Tiga fenomena ini sepertinya independen. Saling tidak berhubungan. Karena tidak masuk di akal bila gara-gara komitmen pemberantasan korupsi yang tidak jelas berakibat pada padamnya listrik yang kemudian dibumbui oleh derasnya hujan yang menyebabkan banjir. Bonus dari hal terakhir ini adalah kemacetan berjam-jam di sebagian besar jalan di ibukota dan kota satelit pinggirannya.

Kalau dirunut dan dihubung-hubungkan mungkin ada kaitan antara fenomena hujan deras dengan listrik padam. Tapi sejauh ini listrik mati bukan karena trafo terendam air akibat banjir, tetapi karena ada gardu yang terbakar. Tak hanya satu tetapi beberapa. Kesemuanya di bagian vital yang melayani ibukota. Nah, bagaimana tuh pemeliharaannya, ya?

Kalau kita iseng mengaitkan antara hujan tiada henti dengan derasnya koruptor melakukan korupsi dan terseok-seoknya pemberantasan korupsi, agak sulit menemukan kaitannya. Kecuali yang sedikit ada hubungannya, adalah mungkin antara listrik mati dan perilaku korupsi.Secara hipotetis, uang beli trafo dikorupsi atau uang pemeliharaan dikorupsi. Itu kemungkinan saja, bukan sebuah fakta (semoga).
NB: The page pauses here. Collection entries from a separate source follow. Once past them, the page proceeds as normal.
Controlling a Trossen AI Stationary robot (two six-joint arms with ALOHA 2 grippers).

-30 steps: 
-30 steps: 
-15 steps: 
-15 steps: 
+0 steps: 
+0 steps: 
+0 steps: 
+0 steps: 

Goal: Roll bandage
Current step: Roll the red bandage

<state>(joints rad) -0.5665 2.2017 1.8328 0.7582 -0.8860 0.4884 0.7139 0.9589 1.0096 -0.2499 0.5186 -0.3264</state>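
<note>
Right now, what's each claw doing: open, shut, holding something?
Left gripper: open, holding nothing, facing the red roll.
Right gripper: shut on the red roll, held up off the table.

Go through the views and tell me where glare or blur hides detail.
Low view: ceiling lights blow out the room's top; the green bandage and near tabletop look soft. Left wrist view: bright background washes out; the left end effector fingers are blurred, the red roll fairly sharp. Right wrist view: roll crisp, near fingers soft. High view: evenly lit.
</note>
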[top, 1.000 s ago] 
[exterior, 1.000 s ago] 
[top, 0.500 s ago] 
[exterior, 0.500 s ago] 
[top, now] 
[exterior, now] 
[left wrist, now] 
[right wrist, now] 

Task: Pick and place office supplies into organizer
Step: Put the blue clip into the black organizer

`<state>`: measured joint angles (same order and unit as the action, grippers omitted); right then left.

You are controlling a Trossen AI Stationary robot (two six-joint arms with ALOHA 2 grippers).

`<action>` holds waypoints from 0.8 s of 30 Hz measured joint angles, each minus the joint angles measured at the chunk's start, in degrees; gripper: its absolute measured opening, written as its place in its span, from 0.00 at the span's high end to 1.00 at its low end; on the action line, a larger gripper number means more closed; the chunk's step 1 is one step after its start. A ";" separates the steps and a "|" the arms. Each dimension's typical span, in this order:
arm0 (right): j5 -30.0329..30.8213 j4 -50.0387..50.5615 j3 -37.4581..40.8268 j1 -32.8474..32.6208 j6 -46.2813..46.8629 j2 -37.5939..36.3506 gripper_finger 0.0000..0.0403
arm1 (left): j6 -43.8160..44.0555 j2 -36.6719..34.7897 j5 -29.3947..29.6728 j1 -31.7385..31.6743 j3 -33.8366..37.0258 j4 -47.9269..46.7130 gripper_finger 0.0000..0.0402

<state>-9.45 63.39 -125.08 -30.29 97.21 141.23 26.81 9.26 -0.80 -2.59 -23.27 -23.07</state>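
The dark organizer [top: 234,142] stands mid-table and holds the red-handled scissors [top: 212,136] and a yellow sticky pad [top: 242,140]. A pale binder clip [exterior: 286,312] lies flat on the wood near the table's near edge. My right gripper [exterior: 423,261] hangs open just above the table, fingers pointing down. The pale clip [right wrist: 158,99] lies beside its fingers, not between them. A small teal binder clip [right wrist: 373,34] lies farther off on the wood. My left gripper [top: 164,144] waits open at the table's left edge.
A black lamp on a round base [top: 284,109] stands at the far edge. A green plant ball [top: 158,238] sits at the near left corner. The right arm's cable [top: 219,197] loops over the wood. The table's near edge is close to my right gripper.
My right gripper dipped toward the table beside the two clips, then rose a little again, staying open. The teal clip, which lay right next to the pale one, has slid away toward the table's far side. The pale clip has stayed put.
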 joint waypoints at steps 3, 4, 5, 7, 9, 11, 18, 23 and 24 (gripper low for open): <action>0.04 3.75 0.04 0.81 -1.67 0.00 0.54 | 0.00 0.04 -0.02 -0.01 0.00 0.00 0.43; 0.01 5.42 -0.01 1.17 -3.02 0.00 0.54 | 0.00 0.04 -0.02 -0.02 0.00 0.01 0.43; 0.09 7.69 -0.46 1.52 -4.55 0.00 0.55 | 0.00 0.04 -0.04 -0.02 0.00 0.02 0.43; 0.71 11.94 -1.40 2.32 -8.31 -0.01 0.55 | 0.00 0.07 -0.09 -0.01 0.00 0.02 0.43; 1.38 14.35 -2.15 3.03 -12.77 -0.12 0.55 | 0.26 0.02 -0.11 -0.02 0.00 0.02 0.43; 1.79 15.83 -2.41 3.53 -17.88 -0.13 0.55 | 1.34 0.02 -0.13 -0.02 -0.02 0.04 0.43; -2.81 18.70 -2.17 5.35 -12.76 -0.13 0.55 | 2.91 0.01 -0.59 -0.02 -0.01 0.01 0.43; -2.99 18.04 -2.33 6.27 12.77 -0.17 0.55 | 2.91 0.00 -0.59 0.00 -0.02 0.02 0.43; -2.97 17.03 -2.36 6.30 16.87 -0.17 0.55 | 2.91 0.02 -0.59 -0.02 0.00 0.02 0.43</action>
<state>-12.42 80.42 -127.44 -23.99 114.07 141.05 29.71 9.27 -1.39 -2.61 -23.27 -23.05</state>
Wah, puyeng. Saya tak akan menulis sebab musabah dan mengaitkan tiga fenomena yang (sepertinya) independen itu. Kalau kita percaya ketiga hal tersebut ada hubungannya, kita akan dituduh pengikuti klenik. Bukan lagi menggunakan akal sehat sebagai bekal dasar seorang ilmuwan. Biarkan intepretasi kita melanglang buana bebas menembus horison yang tak berbatas untuk menganalisanya.

Namun yang pasti, akibat dari tiga hal tadi adalah nyata: investasi terhambat, potensial investor berpikir seribu kali, bahkan investor yang ada bisa mulai berpikir hengkang dari negeri ini. Kalau ini terjadi, bagaimana pertumbuhan ekonomi akan bergerak di bumi pertiwi tercinta ini. Bagaimana kesempatan kerja akan tercipta bila para pelaku sektor riil itu berpikir jutaan kali untuk menanamkan uangnya semakin banyak lagi. Tak hanya pengusaha kelas kakap yang menderita, tapi enteprenur kecil dan menengah pun berteriak bila pasokan sumber daya putus-nyambung putus-nyambung seperti judul lagi saja. Mereka tak bisa deliver janji mereka kepada para konsumen langganan fanatik mereka.

Jadi ketiga hal tadi bukan fenomena yang bisa disepelekan. Tak bisa ditangani secara parsial. Yang pasti, harus mau bekerja dan dengan keras. Bagi yang bertanggung jawab menegakkan hukum, tegakkanlah secara adil. Yang memiliki tanggung jawab memikirkan jalanan, bangunan, jembatan, rumah-rumah dan gedung-gedung di negeri ini jadi terang-benderang, ayo lakukanlah dengan sebaik mungkin.  Nah yang kebagian mengatur agar debit air yang tinggi pastikan bahwa tidak akan menimbulkan banjir dan menggenangi tak hanya sawah ladang tetapi juga jalanan protokol dan perumahan rakyat dan kaum elit.

Jangan sampai pula kalangan internasional menilai ada keraguan akibat terlalu hati-hati dan tak memiliki determinasi dalam memimpin negeri dengan lebih dari 200 juta rakyat ini. Jangan sampai mereka berpikir bahwa kita lemah membrantas korupsi, membiarkan para “anggodo-lian” mengangkangi institusi terhormat penegak hukum, dan kita tak mampu mengatur infrastruktur secara lebih cerdas. Rakyat kini menunggu pembuktian dari janji-janji. Harus diingat, setiap janji adalah hutang. Setiap hutang tak akan lupa ditagih bila tak kunjung dibayar. Bangun, kini saatnya beraksi!